Extend the expression parser with support for local blocks and variables #3642

josdejong · 2026-02-06T11:06:05Z

josdejong
Feb 6, 2026
Maintainer

Currently, the expression parser of mathjs mostly supports single line expressions. It lacks a way to have a local block with variables and expressions. We want to be able to create blocks with multiple expressions when defining a function and at an arbitrary place in an expression like inside a conditional operator. Adding support for blocks will allow writing more complex functions and code.

1. the syntax of blocks

What we would like to have is a syntax that:

Is concise and can be used inline as well as spread over multiple lines. Ideally, it has the same syntax when used inline or as multiline.
Ideally it seamlessly extends the current notation for function definitions instead of needing a separate, second notation for that.
Has the same syntax no matter where it is used, so no separate syntax for example in function definitions vs a nested block somewhere else.
Must be feasible given the existing syntax.

Some ideas for a possible syntax:

# current single line function
f(x) = x^3

# single curly braces
f(x) = { y = 3; x^y }
f(x) = {
  y = 3
  x^y 
}
a = condition ? { y = 3; x^y } : 0

# double curly braces
f(x) = {{ y = 3; x^y }}
f(x) = {{ 
  y = 3
  x^y 
}}
a = condition ? {{ y = 3; x^y }} : 0

# round brackets
f(x) = ( y = 3; x^y )
f(x) = ( 
  y = 3
  x^y 
)
a = condition ? ( y = 3; x^y ) : 0

# words
f(x) = block y = 3; x^y end
f(x) = block 
  y = 3
  x^y
end
a = condition ? block y = 3; x^y end : 0

# more ideas:
f(x) = \{ y = x^2; x+y }
f(x) = @{ y = x^2; x+y }
f(x) = @( y = x^2; x+y )
f(x) = @ y = x^2; x+y }

Some notes here:

Single curly brackets {...} like in JavaScript cannot be used because mathjs supports implicit multiplication and ranges a:b. It is not possible to unambiguously distinguish a block {...} from an object {...} when parsing when both are allowed at any location in an expression. You can look ahead to see if a { character is followed by a key and value, but then the difficulty is: how to know it is a key and value and not a range? For example: is { a : b } an object with key a, or an block with range a:b?
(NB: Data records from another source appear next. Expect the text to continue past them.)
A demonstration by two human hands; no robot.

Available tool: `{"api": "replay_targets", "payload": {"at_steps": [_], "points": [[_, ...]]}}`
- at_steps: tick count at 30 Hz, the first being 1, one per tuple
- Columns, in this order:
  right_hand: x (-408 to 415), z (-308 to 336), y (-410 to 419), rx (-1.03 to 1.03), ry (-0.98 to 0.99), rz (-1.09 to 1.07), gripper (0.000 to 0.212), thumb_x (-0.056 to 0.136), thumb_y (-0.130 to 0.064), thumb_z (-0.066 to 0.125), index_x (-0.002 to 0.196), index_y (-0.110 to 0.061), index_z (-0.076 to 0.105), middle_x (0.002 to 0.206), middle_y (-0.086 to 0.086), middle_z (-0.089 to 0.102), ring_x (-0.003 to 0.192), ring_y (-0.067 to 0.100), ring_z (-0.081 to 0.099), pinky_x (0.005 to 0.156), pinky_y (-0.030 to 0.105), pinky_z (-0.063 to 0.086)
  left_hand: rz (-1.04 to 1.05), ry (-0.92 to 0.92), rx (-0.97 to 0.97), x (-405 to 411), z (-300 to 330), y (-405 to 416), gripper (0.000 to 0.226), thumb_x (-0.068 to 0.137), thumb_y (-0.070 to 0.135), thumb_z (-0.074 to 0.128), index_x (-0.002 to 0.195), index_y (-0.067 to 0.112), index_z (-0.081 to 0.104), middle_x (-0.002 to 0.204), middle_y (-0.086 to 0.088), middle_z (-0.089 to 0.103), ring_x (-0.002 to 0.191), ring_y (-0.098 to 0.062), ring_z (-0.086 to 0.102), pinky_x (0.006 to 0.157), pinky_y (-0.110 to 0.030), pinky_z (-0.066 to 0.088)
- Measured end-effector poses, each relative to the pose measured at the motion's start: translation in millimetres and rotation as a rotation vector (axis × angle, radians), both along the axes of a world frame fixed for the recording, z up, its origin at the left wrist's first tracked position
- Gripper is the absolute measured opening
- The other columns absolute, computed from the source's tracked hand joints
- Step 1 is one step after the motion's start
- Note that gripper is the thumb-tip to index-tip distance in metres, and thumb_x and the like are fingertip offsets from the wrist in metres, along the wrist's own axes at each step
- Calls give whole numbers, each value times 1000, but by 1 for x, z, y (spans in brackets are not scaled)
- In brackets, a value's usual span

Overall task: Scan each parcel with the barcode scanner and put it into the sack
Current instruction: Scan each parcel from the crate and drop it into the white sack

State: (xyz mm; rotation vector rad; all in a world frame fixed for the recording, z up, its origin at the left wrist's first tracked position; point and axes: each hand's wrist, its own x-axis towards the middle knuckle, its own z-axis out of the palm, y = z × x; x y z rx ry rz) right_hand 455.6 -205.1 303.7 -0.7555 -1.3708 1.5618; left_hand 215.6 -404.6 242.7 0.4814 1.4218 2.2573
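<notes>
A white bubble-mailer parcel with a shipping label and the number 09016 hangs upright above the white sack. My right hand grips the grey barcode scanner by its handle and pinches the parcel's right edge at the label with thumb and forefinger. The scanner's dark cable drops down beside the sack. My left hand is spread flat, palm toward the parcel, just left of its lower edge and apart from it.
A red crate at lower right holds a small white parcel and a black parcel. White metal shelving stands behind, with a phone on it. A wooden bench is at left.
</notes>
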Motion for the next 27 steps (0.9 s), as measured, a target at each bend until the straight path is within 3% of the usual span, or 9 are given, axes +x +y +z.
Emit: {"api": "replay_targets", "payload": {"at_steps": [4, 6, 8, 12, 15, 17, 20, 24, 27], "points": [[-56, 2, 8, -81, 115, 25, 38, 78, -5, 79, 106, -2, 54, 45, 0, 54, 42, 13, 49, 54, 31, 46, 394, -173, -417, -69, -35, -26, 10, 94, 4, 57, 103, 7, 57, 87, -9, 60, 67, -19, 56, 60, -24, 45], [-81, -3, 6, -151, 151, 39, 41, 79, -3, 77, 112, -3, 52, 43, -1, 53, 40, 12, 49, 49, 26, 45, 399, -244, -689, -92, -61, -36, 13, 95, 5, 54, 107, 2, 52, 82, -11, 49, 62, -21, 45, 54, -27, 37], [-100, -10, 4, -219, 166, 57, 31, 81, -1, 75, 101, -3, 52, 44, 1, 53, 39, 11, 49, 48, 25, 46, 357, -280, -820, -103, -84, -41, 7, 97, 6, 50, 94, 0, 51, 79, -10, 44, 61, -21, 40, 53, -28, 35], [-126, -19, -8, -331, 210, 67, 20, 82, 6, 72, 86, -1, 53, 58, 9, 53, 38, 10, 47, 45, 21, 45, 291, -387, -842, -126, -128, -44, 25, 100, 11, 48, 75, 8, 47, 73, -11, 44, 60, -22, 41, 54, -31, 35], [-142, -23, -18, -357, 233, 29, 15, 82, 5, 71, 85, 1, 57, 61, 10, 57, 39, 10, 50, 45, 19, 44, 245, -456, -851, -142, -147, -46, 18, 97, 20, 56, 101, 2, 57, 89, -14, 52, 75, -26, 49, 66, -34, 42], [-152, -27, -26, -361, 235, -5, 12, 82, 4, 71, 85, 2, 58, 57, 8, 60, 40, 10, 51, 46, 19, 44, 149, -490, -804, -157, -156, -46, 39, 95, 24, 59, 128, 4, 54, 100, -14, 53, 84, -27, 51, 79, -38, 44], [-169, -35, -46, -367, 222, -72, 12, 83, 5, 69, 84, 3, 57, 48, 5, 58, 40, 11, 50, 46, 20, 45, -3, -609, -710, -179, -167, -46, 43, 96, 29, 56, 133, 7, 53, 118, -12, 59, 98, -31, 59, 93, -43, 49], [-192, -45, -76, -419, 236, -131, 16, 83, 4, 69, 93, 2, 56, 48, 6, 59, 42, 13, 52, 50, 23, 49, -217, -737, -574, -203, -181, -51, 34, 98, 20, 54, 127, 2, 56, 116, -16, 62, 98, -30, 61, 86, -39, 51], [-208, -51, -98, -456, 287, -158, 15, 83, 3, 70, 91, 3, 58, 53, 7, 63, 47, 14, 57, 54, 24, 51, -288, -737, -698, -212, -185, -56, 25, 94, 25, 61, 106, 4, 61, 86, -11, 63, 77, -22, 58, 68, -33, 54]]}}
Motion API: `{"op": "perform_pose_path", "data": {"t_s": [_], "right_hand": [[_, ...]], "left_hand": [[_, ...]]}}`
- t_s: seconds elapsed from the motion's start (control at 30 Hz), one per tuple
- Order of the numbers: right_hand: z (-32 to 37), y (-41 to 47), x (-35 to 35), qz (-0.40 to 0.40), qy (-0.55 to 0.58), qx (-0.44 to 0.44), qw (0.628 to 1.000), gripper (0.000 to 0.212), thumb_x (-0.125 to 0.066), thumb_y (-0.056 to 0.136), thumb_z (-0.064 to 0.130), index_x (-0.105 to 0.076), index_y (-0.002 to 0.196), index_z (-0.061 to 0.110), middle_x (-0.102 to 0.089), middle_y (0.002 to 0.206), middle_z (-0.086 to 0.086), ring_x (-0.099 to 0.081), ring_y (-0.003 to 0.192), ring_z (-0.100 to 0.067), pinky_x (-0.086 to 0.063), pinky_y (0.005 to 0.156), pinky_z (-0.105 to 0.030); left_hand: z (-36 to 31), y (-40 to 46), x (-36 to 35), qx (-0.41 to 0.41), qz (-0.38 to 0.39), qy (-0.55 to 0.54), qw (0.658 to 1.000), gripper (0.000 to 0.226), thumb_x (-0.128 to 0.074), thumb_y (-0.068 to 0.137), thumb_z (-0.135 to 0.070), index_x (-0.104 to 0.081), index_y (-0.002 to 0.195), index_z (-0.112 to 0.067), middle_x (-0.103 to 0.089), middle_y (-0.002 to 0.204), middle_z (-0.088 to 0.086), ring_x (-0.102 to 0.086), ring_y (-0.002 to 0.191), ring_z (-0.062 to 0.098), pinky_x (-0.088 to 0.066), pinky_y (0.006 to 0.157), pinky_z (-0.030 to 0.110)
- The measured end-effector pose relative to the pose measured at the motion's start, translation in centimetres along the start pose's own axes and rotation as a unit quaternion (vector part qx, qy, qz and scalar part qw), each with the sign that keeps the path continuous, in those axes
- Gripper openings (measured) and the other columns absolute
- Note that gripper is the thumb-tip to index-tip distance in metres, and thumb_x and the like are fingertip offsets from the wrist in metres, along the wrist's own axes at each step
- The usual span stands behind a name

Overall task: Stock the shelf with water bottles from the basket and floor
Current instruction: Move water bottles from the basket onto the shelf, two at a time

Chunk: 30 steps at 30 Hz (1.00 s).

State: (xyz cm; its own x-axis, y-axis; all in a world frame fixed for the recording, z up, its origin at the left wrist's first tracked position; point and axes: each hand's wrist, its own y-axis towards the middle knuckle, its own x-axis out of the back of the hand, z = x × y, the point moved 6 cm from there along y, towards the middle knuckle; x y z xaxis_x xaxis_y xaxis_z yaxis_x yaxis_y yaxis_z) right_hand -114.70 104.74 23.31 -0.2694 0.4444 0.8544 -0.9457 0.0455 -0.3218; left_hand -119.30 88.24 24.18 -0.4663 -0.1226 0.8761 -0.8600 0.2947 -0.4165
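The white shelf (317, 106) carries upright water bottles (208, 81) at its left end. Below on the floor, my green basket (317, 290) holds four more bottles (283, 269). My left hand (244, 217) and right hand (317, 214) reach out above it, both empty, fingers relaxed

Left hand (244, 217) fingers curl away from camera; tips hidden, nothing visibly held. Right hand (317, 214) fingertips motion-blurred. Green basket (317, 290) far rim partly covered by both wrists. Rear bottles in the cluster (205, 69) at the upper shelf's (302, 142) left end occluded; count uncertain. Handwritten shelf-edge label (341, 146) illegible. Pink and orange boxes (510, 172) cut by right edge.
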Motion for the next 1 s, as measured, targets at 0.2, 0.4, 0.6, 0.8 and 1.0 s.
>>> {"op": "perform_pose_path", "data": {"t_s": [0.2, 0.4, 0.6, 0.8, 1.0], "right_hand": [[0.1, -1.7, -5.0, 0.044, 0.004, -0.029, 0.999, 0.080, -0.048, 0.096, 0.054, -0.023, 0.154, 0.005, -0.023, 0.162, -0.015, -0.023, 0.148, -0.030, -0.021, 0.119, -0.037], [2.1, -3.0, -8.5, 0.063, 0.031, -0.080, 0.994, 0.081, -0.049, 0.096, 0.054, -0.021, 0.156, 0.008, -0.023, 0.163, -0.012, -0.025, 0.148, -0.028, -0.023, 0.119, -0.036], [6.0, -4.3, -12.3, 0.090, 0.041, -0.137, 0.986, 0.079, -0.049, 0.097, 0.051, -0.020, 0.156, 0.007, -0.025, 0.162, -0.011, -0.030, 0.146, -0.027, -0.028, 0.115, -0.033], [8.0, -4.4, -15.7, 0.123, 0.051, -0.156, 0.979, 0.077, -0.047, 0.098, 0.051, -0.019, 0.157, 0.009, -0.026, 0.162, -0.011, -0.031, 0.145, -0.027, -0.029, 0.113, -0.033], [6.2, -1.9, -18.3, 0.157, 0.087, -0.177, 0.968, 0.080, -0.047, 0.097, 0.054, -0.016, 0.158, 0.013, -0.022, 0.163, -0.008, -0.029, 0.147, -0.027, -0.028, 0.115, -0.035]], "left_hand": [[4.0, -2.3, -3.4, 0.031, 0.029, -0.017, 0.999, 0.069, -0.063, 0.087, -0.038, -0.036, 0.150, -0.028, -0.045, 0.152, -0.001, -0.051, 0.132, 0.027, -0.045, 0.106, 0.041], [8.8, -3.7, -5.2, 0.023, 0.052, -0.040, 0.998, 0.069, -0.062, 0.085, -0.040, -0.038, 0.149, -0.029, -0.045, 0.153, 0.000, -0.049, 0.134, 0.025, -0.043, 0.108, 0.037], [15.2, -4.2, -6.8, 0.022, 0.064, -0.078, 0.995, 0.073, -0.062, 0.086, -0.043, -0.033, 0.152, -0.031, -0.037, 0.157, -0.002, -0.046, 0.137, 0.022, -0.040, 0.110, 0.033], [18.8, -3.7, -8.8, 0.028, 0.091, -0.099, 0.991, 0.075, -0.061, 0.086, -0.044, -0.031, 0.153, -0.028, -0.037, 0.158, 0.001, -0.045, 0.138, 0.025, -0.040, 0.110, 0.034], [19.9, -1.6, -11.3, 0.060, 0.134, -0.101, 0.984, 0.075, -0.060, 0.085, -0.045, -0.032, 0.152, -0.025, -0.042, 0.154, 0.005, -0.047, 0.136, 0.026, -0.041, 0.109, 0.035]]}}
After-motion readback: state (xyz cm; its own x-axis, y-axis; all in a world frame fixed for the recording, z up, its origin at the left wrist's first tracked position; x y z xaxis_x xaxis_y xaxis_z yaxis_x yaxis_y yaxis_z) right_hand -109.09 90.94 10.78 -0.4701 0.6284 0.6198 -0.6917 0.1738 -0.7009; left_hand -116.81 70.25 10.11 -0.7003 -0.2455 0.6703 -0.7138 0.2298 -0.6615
Maybe parsing as block can become the default and you have to add round brackets around it in some cases to interpret it as an object (like with JavaScript's arrow functions)? We think that's not going to work, for example x = {a:2} could be both an object or a block.
Using round parentheses (...) would be very neat, natural, and compact. Then, "normal" usage of parentheses like in 3 * (4 + 5) would just mean a block with a single line, returning the result of the last expression. But due to support for implicit multiplication, it is impossible to know whether f(2) or f(x \n + y) is meant as a function invocation or an implicit multiplication of f with a block.

Another difficulty that arises is how to be able to write an expression that continues on the next line, since parentheses (...) cannot be used for that anymore. People have the expectation that whitespace inside parens (...) is insignificant, but if we use this for blocks, newlines become very important. One option would be to require to end all lines with a semicolon ; like in PHP for example. However, this would introduce a big pitfall: when you forget to end the line with a ;, your lines will be evaluated as a single expression and may be evaluated just fine but isn't at all what you intended. For example a = 3 \n a + 2 would be evaluated as a = 3a + 2. Another option would be to introduce a continuation character for that, which would be a neat solution. Or use single round brackets (...) for blocks, and use double round brackets ((...)) for overriding precedence, which would be confusing.
A notation like block ... end (similar to Matlab) isn't very suitable for use on a single line, it's not very compact and readable.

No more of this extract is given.